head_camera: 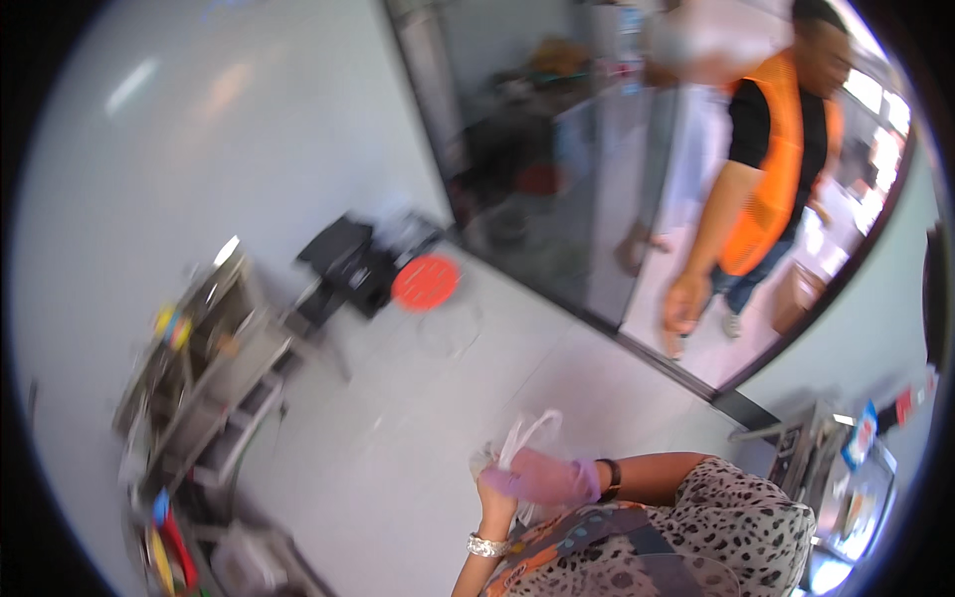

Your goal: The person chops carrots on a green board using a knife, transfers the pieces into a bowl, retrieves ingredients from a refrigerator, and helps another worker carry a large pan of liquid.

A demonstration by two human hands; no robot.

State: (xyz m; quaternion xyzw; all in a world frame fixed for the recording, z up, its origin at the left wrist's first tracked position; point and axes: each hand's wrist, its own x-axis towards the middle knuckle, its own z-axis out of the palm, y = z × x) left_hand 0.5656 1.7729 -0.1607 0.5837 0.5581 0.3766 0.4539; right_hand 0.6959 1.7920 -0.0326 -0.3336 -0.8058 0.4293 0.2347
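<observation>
Close before the body, low in the view, my right hand (543, 477) wears a thin purple glove and is closed on a white translucent plastic bag (541, 434). Its handle loops stick up above the fingers. My left hand (495, 496), with a silver bracelet at the wrist, meets the gloved one at the bag. The gloved hand partly covers its fingers, so their grip is hard to make out. What the bag holds cannot be told.
A person in an orange vest (761, 186) stands in the doorway at upper right. A red round stool (425, 282) stands by the glass partition. Cluttered shelves (224, 358) line the left wall; a metal rack (791, 448) stands at right.
</observation>
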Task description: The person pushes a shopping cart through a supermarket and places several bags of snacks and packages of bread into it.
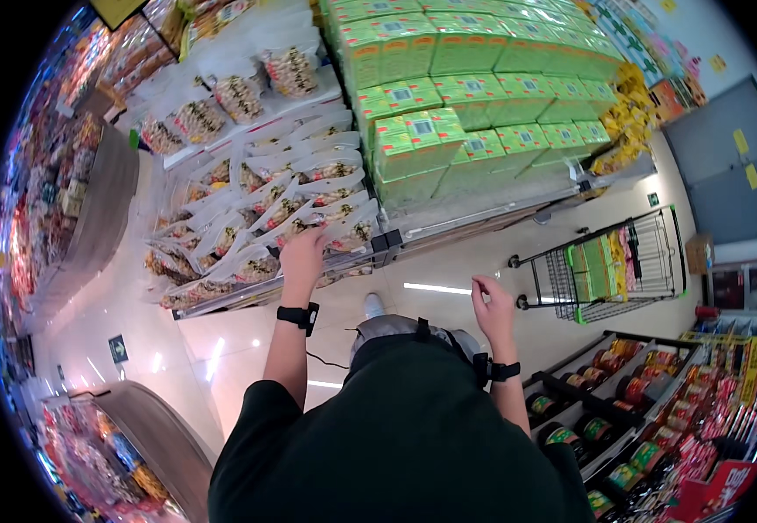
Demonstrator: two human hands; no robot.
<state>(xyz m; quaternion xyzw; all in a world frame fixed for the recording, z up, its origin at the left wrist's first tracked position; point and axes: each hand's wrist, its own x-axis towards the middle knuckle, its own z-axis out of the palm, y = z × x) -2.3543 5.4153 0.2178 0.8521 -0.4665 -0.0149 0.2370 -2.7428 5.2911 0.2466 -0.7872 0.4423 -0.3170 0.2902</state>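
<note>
My left hand (302, 257) reaches over the front row of clear plastic bags of nuts (283, 216) in the display bin. Its fingers are bent down among the bags, and whether they grip one is hidden. A small dark piece shows beside these fingers. My right hand (495, 306) hangs above the floor between the display and the shopping cart, with nothing visible in it. Its fingers are loosely curled, and a gap shows between thumb and forefinger. Both wrists wear black bands. Stacked green boxes (418, 150) stand to the right of the bags.
The shopping cart (607, 261) at right holds green boxes and yellow packs. Racks of jars (620, 392) stand at lower right. Curved wooden display stands (100, 202) line the left. A black bracket (386, 247) sits at the shelf's front edge. Grey doors (732, 150) are at far right.
</note>
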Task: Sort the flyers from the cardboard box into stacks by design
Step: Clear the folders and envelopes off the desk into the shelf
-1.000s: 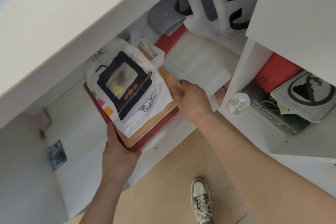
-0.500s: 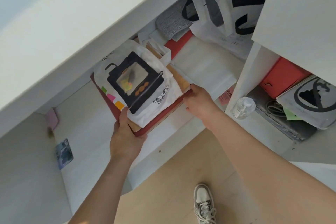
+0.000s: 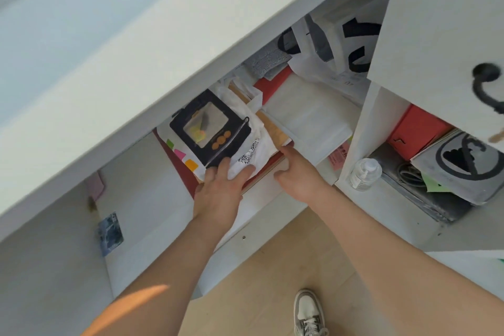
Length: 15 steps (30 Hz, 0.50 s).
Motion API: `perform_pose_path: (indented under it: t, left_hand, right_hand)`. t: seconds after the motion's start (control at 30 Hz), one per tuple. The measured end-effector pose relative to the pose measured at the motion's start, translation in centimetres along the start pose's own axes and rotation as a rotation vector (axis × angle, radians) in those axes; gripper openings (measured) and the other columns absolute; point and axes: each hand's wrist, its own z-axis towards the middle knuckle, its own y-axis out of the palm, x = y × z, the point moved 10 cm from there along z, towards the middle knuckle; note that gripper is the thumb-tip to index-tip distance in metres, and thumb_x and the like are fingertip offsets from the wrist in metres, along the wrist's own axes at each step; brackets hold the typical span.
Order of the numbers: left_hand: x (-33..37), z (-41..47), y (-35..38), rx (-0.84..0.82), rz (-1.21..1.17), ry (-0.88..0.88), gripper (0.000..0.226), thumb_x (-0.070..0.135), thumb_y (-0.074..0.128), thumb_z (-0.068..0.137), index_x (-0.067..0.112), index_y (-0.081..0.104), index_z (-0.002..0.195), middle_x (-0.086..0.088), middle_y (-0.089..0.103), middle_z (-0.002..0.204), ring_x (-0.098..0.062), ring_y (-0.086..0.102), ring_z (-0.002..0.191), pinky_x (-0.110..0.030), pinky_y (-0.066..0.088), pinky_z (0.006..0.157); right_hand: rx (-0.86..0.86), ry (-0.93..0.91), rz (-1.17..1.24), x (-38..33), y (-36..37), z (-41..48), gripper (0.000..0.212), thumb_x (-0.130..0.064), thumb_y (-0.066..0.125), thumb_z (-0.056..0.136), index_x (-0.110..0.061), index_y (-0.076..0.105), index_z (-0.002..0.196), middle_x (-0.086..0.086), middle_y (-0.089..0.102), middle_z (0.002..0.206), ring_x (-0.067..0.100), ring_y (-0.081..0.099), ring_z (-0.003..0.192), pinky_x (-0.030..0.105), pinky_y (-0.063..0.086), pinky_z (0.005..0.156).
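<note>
1. Shelf unit (image 3: pixel 272 215): white, open-fronted, split by an upright panel into a wide left bay and a narrower right bay; a bench top overhangs it.
2. Left bay, contents: a stack (image 3: pixel 261 163) of a red board, a tan envelope and white sheets, topped by a white tote bag (image 3: pixel 215 128) printed with a black frame; beside it a white padded pack (image 3: pixel 308 120); behind, a grey cloth (image 3: pixel 266 63) and a white bag with black lettering (image 3: pixel 335 43); a small card (image 3: pixel 109 233) leans on the left wall.
3. Right bay, contents: a red box (image 3: pixel 417 131), a grey sign with a crossed-out symbol (image 3: pixel 469 163), cables, a clear pump bottle (image 3: pixel 365 173).
4. Left hand (image 3: pixel 218 194): flat on the stack's near corner, fingers spread over the tote bag; grip released, pressing rather than grasping.
5. Right hand (image 3: pixel 297 174): at the stack's near right edge, fingers tucked under or against it; whether that grip is clenched cannot be told.
6. Step in hand, as judged: handling shelf clutter to reach the flyers. No cardboard box or flyer is identifiable here.
7. Next move calls for both hands to steady the loose, slippery layers together.
</note>
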Motion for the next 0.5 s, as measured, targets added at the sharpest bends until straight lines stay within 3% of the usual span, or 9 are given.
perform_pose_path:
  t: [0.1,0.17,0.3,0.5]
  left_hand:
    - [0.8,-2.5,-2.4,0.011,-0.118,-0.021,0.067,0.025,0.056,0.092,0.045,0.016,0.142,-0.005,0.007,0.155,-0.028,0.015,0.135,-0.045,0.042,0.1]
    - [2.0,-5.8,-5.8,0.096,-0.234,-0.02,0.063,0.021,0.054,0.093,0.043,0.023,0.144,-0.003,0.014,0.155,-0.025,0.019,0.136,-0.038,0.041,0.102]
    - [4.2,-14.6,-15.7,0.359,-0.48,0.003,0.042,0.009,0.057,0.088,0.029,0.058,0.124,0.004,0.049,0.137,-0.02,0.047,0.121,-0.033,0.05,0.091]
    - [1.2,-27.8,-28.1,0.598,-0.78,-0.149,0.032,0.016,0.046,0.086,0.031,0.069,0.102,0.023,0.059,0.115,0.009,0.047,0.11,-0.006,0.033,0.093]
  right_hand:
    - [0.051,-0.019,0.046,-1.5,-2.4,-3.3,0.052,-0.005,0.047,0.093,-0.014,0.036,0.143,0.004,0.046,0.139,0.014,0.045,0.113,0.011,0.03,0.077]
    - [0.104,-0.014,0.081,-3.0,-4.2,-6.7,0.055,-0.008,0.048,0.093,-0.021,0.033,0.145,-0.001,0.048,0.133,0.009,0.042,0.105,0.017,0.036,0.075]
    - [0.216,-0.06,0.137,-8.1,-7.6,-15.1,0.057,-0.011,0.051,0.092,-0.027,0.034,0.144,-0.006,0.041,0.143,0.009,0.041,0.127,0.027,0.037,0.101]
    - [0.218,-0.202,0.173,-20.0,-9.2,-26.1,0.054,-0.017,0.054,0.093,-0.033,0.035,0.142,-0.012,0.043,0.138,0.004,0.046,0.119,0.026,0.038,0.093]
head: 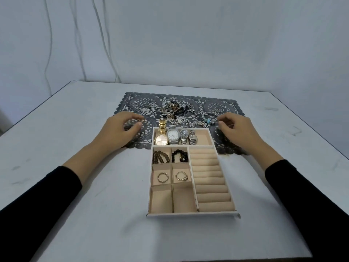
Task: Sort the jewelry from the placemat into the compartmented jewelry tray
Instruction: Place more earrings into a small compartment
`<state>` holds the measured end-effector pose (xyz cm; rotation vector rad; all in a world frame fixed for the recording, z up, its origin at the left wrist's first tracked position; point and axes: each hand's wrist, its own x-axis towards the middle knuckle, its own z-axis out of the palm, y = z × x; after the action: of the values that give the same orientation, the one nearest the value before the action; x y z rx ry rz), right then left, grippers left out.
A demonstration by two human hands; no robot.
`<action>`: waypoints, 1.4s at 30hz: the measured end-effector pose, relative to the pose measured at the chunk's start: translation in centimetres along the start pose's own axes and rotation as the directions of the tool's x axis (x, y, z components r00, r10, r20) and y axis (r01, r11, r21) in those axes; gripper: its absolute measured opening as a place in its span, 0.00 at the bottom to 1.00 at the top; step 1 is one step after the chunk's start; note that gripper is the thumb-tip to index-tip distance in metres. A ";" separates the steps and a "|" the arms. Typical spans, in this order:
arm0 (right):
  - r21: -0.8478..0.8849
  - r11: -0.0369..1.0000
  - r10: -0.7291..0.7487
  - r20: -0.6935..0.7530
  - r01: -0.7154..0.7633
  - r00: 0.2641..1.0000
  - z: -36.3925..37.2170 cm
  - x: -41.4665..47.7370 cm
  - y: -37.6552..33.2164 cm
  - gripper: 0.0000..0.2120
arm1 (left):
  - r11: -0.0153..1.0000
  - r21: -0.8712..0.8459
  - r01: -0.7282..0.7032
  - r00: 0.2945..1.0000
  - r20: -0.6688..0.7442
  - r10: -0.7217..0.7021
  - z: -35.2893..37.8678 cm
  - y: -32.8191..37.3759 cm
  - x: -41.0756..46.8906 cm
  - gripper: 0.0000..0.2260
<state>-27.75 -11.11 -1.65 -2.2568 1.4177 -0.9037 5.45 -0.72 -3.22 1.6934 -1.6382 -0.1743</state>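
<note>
A dark lace placemat (pixel 224 104) lies across the back of the table with a tangled pile of jewelry (pixel 175 110) on it. In front of it stands the beige compartmented tray (pixel 192 215). Its top compartment holds several watches (pixel 173 137). Two small compartments hold bead bracelets (pixel 160 156), and the two below them each hold a hoop (pixel 162 176). My left hand (pixel 120 129) hovers over the mat's left part, thumb and index finger pinched on a small ring (pixel 140 120). My right hand (pixel 239 129) curls over the mat's right part beside a blue-beaded bracelet (pixel 207 120); something small glints under its fingers.
Loose rings lie at the mat's far left (pixel 134 105) and far right (pixel 218 111). The tray's ring rolls (pixel 209 178) and its two front compartments (pixel 161 200) hold nothing. The white table (pixel 75 186) runs to a wall, where cables (pixel 105 44) hang.
</note>
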 end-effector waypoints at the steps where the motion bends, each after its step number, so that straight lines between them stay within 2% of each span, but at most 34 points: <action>1: 0.007 1.000 -0.005 0.001 0.005 1.000 0.2 0.6 -0.1 0.10 | 0.997 0.065 -0.041 0.999 0.008 0.040 0.3 -0.3 0.7 0.10; 4: -0.032 0.999 -0.037 0.028 0.037 0.999 1.1 2.7 -0.5 0.12 | 0.981 0.172 -0.094 0.995 0.039 0.088 1.0 -1.0 2.7 0.14; 15: -0.139 0.976 -0.144 0.166 0.167 0.976 5.3 9.5 -1.5 0.15 | 0.954 0.267 -0.137 0.989 0.091 0.117 3.0 -1.5 8.0 0.16; 22: -0.070 0.974 -0.198 0.210 0.216 0.957 7.6 12.9 -3.4 0.16 | 0.945 0.289 -0.156 0.985 0.115 0.128 3.5 -2.1 10.3 0.15; 35: -0.012 0.932 -0.336 0.345 0.362 0.876 10.7 16.0 -5.3 0.15 | 0.975 0.170 -0.145 0.985 0.120 0.126 3.9 -3.3 12.2 0.10; 42: 0.022 0.939 -0.328 0.350 0.342 0.877 11.1 16.3 -5.4 0.09 | 0.978 0.147 -0.145 0.982 0.142 0.124 3.7 -3.5 12.9 0.07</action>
<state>-11.74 -23.77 -1.31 -2.5839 0.9128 -0.5234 8.29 -14.34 -2.78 1.7104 -1.9025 -0.0948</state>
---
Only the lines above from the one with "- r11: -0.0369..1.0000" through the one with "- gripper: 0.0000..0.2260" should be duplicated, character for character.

EXERCISE SOLUTION
  - r11: -0.0369..1.0000
  - r10: -0.7291..0.7487
  - r20: -0.6935..0.7530
  - r01: -0.7154..0.7633
  - r00: 0.2641..1.0000
  - z: -36.3925..37.2170 cm
  - x: -41.4665..47.7370 cm
  - y: -37.6552..33.2164 cm
  - gripper: 0.0000..0.2120
arm1 (left):
  - r11: -0.0153..1.0000
  - r21: -0.8712..0.8459
  - r01: -0.7282..0.7032
  - r00: 0.2945..1.0000
  - r20: -0.6688..0.7442
  - r10: -0.7217..0.7021
  - z: -35.2893..37.8678 cm
  - y: -32.8191..37.3759 cm
  - x: -41.0756..46.8906 cm
  - gripper: 0.0000..0.2260

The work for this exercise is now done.